Exercise description: The stretch from the line with "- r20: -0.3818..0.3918" through the line with "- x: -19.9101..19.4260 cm" in the records below: write it out exactly, and nothing else.

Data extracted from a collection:
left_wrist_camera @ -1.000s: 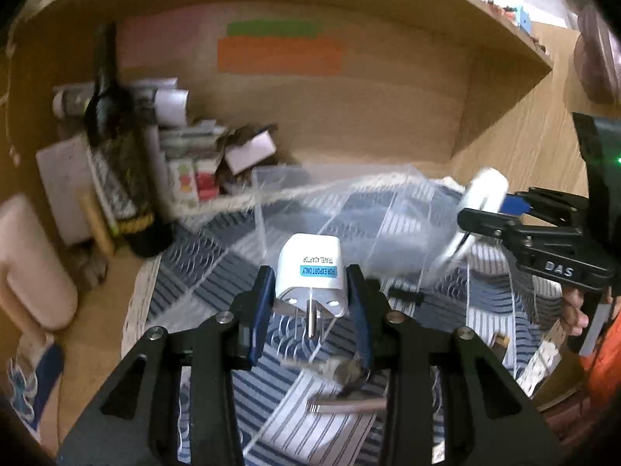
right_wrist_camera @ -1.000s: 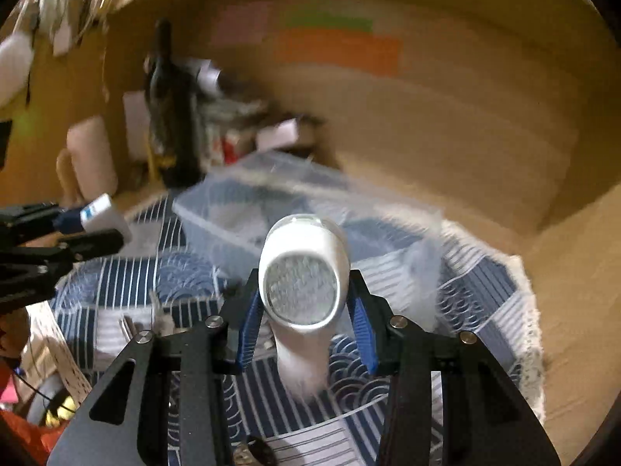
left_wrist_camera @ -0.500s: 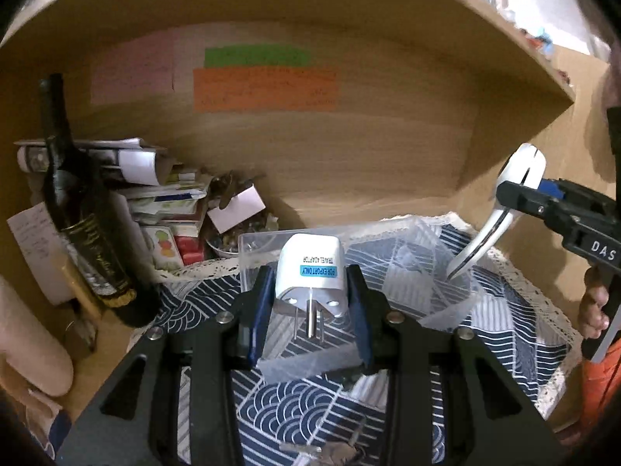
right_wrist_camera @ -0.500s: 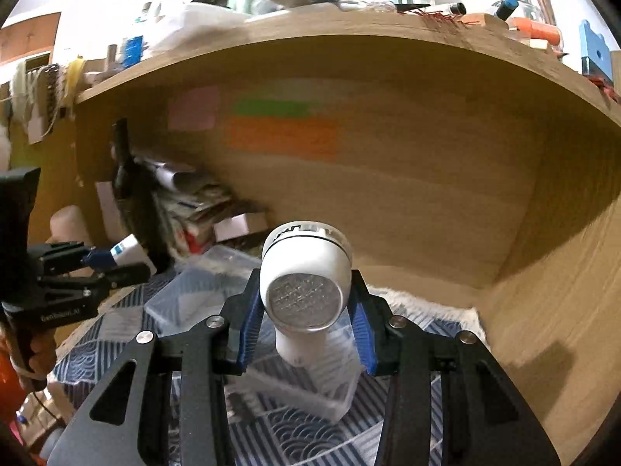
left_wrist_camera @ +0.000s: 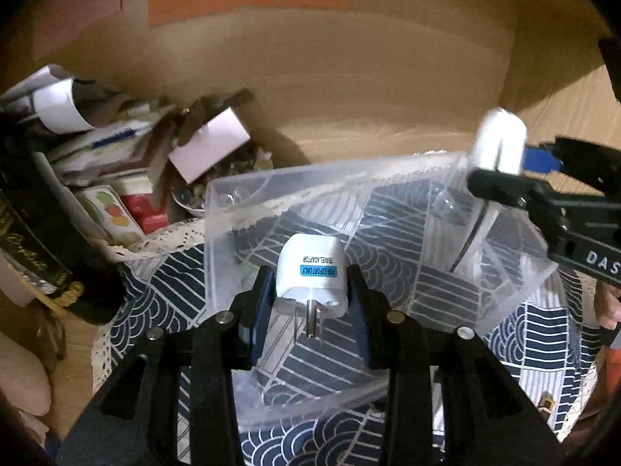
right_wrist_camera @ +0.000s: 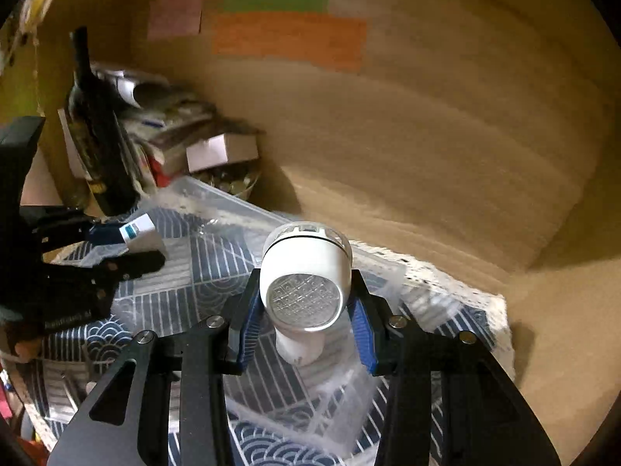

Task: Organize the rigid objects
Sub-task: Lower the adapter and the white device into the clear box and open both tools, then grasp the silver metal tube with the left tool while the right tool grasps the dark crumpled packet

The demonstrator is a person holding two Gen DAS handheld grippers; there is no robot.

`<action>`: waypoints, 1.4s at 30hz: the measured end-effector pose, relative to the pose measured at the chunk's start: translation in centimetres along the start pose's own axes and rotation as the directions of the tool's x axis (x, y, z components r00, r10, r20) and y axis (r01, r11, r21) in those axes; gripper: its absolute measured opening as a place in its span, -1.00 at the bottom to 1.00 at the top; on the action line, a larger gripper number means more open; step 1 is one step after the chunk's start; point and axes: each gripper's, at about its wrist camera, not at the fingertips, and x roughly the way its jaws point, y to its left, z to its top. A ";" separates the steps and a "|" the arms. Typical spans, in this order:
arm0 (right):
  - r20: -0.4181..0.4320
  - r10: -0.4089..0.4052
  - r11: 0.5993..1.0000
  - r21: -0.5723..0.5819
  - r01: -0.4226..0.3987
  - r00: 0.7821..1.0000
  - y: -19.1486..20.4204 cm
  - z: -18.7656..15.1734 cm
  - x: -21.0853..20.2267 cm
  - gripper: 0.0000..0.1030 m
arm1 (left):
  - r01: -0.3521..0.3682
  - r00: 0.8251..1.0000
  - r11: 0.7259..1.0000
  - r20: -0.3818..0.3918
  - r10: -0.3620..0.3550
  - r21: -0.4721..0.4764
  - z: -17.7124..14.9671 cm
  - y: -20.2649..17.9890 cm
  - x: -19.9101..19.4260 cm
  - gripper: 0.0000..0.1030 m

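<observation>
While clamped, the travel adapter [left_wrist_camera: 310,273] fills the left tool [left_wrist_camera: 310,303].

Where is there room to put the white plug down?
The clear plastic box looks bare inside, straight under the white travel adapter in the left gripper. The box's right end is taken: the right gripper holds a white lint shaver there. The left corner is crowded by the dark bottle and stacked papers.

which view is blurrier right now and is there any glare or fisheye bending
Right wrist view is blurrier: the wooden back wall and the bottle smear, while the white shaver stays sharp. Left wrist view is crisper; the plug adapter label reads clearly, with soft glare on the clear plastic box. Both bend strongly toward dark corners.
</observation>
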 end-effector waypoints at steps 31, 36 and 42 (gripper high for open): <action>0.115 0.039 0.997 0.057 -0.045 0.993 1.4 -1.6 -5.4 0.66 | -0.046 0.972 0.999 0.231 0.044 0.004 -2.2 -1.3 -12.3 0.98; 0.181 0.011 0.998 0.055 -0.021 0.983 2.1 -4.9 -9.1 0.78 | -0.054 0.976 0.998 0.211 0.047 0.025 -5.8 -2.0 -14.2 0.99; 0.174 -0.015 0.997 0.072 0.002 0.985 3.0 -9.7 -10.5 0.87 | -0.035 0.994 0.999 0.100 0.031 0.037 -10.9 -3.4 -13.1 0.99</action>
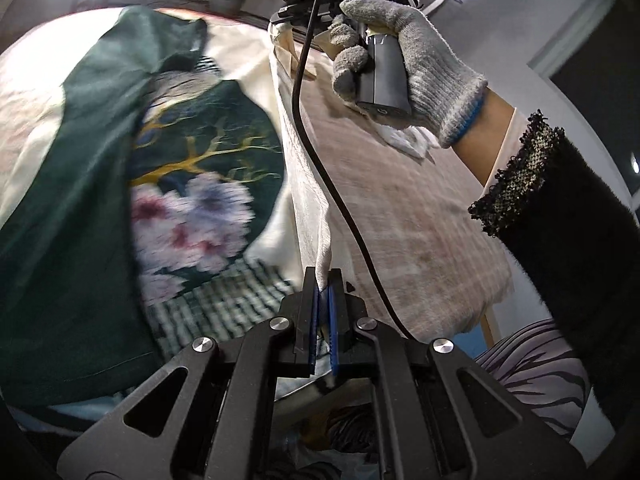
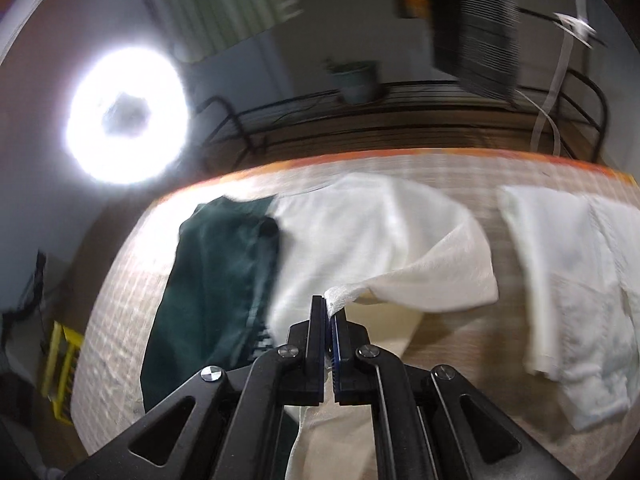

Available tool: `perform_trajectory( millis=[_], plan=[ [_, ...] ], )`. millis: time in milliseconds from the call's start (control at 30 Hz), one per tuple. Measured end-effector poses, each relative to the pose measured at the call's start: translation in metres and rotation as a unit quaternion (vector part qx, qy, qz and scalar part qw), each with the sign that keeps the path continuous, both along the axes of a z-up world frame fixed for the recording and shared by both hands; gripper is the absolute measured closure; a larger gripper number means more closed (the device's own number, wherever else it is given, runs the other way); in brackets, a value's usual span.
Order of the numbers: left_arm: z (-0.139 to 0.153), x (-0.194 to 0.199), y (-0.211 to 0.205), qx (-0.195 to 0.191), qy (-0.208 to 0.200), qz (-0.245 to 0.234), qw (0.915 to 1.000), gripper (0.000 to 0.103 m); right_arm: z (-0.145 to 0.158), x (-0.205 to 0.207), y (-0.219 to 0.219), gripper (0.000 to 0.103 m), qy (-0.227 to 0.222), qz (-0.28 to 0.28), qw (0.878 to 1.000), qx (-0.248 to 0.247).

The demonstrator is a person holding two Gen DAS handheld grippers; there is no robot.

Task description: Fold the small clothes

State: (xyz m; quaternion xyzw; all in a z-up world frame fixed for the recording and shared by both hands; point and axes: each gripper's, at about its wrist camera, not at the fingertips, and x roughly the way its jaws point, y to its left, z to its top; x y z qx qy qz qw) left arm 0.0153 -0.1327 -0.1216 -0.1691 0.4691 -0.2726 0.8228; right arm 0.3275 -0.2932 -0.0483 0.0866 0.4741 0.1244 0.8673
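A table (image 2: 120, 280) with a woven beige cover and an orange far edge carries the clothes. On it lie a dark green garment (image 2: 216, 280), a cream cloth (image 2: 360, 232) partly over it, and white folded pieces (image 2: 560, 300) to the right.

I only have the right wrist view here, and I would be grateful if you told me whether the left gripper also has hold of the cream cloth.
Observer: Yes, the left gripper is shut on a bunched edge of the cream cloth.
Operator: Thank you. Is the dark green garment plain all over?
Observer: No. The left wrist view shows the green garment has gold branches and pale flowers printed on it.
Operator: And is the hand holding my gripper bare?
Observer: No, the gloved hand wears a grey knit glove and grips a black handle above the table.
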Motion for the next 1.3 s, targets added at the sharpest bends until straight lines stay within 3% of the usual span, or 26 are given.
perform_trajectory(
  millis=[233, 400, 467, 533, 633, 767, 833, 967, 1100, 1133, 1167, 1200, 1300],
  plan=[
    [-0.017, -0.002, 0.030, 0.011, 0.027, 0.036, 0.9989, 0.101, -0.028, 0.007, 0.082, 0.103, 0.015, 0.079, 0.996, -0.040],
    [-0.024, -0.005, 0.038, 0.025, 0.033, 0.051, 0.9978, 0.101, -0.055, 0.014, 0.107, 0.103, 0.039, 0.096, 0.993, -0.057],
    [-0.026, -0.004, 0.040, 0.030, 0.035, 0.052, 0.9976, 0.101, -0.064, 0.017, 0.109, 0.092, 0.056, 0.100, 0.992, -0.058],
    [-0.030, 0.003, 0.042, 0.031, 0.037, 0.053, 0.9974, 0.101, -0.066, 0.016, 0.106, 0.073, 0.069, 0.112, 0.990, -0.042],
    [-0.032, 0.002, 0.045, 0.031, 0.035, 0.055, 0.9974, 0.101, -0.050, 0.008, 0.088, 0.069, 0.058, 0.125, 0.990, -0.010],
    [-0.035, 0.005, 0.050, 0.024, 0.036, 0.057, 0.9974, 0.101, -0.024, 0.005, 0.027, 0.043, 0.017, 0.059, 0.998, 0.027],
    [-0.035, 0.004, 0.049, 0.023, 0.036, 0.058, 0.9974, 0.101, -0.022, 0.009, -0.010, 0.041, 0.006, -0.004, 1.000, 0.023],
    [-0.036, 0.005, 0.049, 0.025, 0.033, 0.058, 0.9974, 0.101, -0.041, 0.024, -0.057, 0.032, 0.033, -0.077, 0.995, 0.054],
    [-0.037, 0.009, 0.047, 0.023, 0.035, 0.059, 0.9974, 0.101, -0.067, 0.037, -0.063, 0.035, 0.069, -0.077, 0.993, 0.060],
    [-0.036, 0.009, 0.047, 0.023, 0.035, 0.059, 0.9974, 0.101, -0.071, 0.041, -0.063, 0.051, 0.074, -0.074, 0.993, 0.058],
    [-0.036, 0.010, 0.047, 0.022, 0.036, 0.059, 0.9974, 0.101, -0.074, 0.041, -0.063, 0.083, 0.079, -0.070, 0.992, 0.063],
    [-0.036, 0.010, 0.047, 0.022, 0.035, 0.059, 0.9974, 0.101, -0.076, 0.047, -0.062, 0.094, 0.092, -0.062, 0.991, 0.075],
    [-0.035, 0.009, 0.048, 0.014, 0.039, 0.059, 0.9974, 0.101, -0.058, 0.055, -0.052, 0.103, 0.076, -0.047, 0.993, 0.074]
  ],
)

Response for this exercise:
  - r20: -0.3818..0.3918
  - r10: -0.3620..0.3550
  - r21: -0.4721..0.4764
  - z: -17.7124..14.9671 cm
  - y: -20.2649..17.9890 cm
  - x: -19.9101..19.4260 cm

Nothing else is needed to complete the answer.